Abstract

Dark lithic inclusions are known to occur in several CV3 chondrites; we report petrologic, chemical, and oxygen isotopic data on examples from Allende, Leoville, and Vigarano. The Allende inclusions comprise a petrographic sequence ranging from a type which contains chondrules and refractory inclusions and resembles CV3 or CO 3 chondrites to a type which contains porous aggregates of iron-rich olivine. Oxygen isotopic compositions correlate with the sequence; chondrule-rich inclusions have compositions similar to the host meteorite bulk values whereas olivine aggregate-rich inclusions have more 16O-depleted compositions. Chemical compositions, on the other hand, do not correlate with the petrographic sequence. The dark inclusions are all systematically enriched in iron, and depleted in potassium and sodium, relative to their host meteorites. The inclusions appear to be fragments of CV3 parent bodies which were processed to different degrees prior to their incorporation as clasts into Allende, Leoville, and Vigarano. The processing homogenized olivine compositions, presumably through heating, and also involved oxygen exchange with 16O-poorer surroundings. Either parent body metamorphism or nebular heating might have produced the petrographic and isotopic sequences.
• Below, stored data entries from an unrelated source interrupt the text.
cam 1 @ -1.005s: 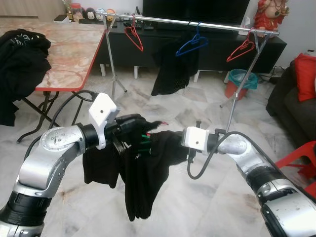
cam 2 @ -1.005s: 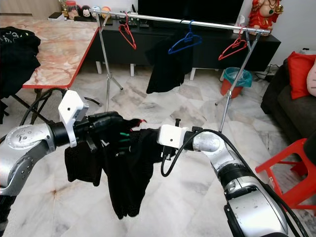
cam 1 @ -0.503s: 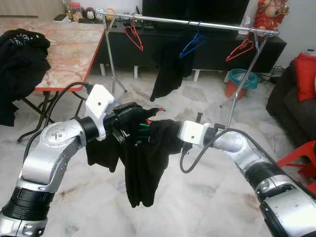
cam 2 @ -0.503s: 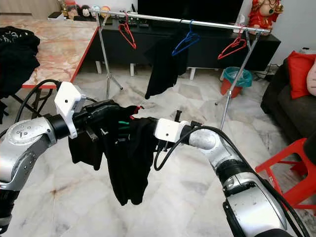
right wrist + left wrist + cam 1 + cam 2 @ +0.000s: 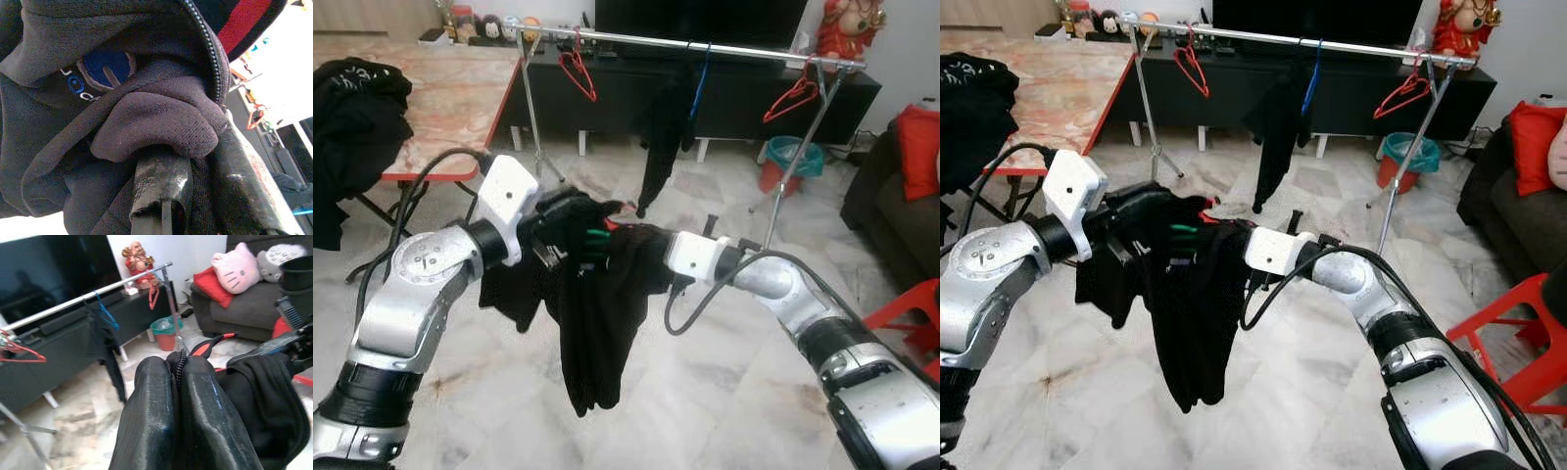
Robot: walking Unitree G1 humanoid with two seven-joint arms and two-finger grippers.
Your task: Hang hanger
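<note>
Held thing: a black garment (image 5: pixel 597 323) with a zip and a red-trimmed hanger tip (image 5: pixel 211 343) poking out of it, carried in front of the robot, well apart from the rail (image 5: pixel 705 44).
Left end effector (image 5: pixel 576 227): fingers pressed together on the zipped edge of the garment, as the left wrist view shows.
Right end effector (image 5: pixel 1234 257): buried in the cloth; the right wrist view shows its fingers (image 5: pixel 161 188) narrow with fabric folded over them, so I judge it is gripping the garment.
Rail: two red hangers (image 5: pixel 579 70) (image 5: pixel 793 96) hang bare, and a blue hanger (image 5: pixel 697 83) carries a dark garment (image 5: pixel 661 147).
Risk, slip: most of the cloth hangs below the two grips, so the garment may slide off the hanger if either grip loosens.
Risk, hook: I cannot tell where the hook sits; if it is wrapped in cloth it may miss the rail.
Risk, snag: the cable (image 5: pixel 690 304) looping under the right arm hangs beside the cloth and could catch it.
Risk, collision: the rail stand (image 5: pixel 798 147) is light and a bump could tip it.
Container: a green bin (image 5: pixel 791 162) with a red base stands by the stand's far leg; its contents cannot be made out.
Bench (image 5: pixel 450 98): a pile of black clothes (image 5: pixel 352 117) lies on its near-left edge.
</note>
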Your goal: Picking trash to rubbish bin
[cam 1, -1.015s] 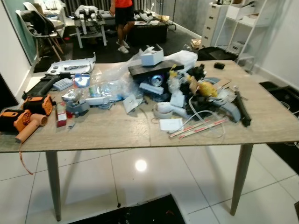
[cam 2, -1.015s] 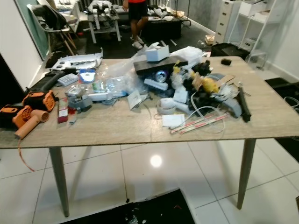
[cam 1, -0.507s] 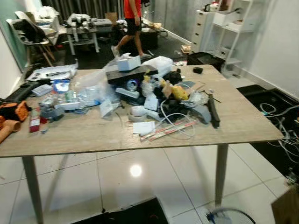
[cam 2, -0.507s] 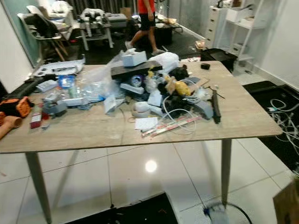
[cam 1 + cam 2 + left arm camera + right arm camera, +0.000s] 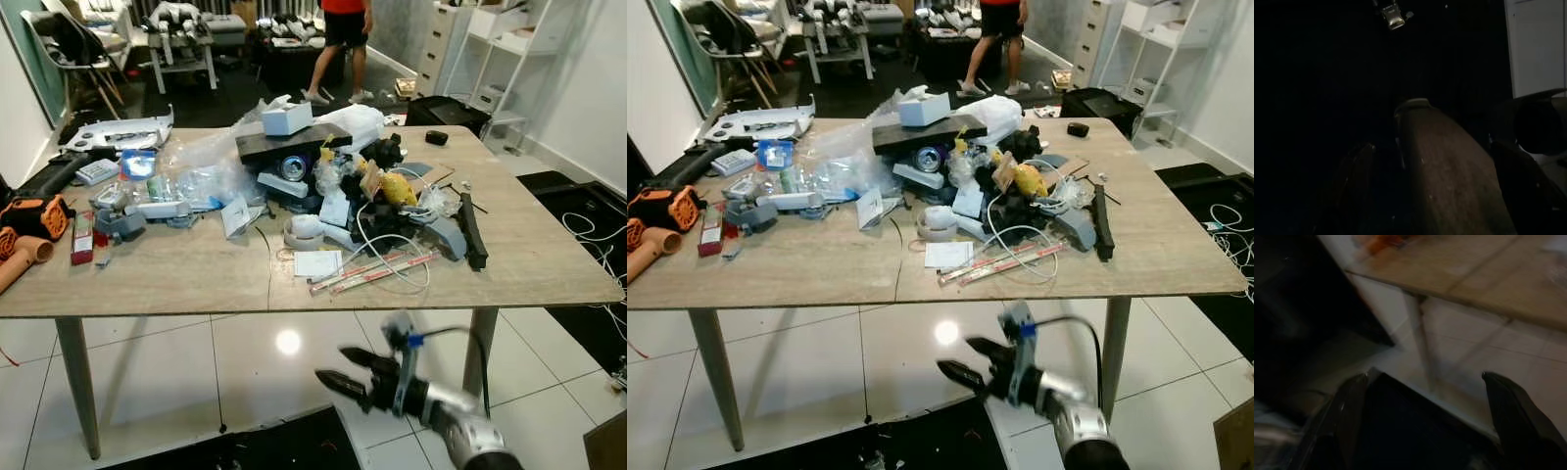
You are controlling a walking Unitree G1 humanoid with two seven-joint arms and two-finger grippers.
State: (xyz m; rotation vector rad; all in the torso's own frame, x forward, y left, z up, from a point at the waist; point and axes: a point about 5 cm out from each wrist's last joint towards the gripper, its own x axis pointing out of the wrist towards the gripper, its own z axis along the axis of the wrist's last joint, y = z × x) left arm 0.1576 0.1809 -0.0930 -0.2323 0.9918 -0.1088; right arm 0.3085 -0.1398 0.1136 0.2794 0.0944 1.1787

However, the most 16O-depleted inclusions also have layered silicate rims surrounding them which are better attributed to gas-solid reactions than parent body processes. In particular, andradite is abundant in the rims which implies that the rims grew under conditions significantly more oxidizing than those likely to have occurred on a CV3 parent body. At least part of the processing, therefore, appears to have taken place prior to final accumulation of the material when the fragments were dispersed in the nebula. The evidence for coupled oxidation and 16O-depletion in the nebula suggests that other features of the CV3 group such as the oxidized and reduced subgroups, ferrous rims on forsteritic olivines, and coarse-grained rims on chondrules may have been established by similar gas-solid reactions prior to the final assembly of the meteorites.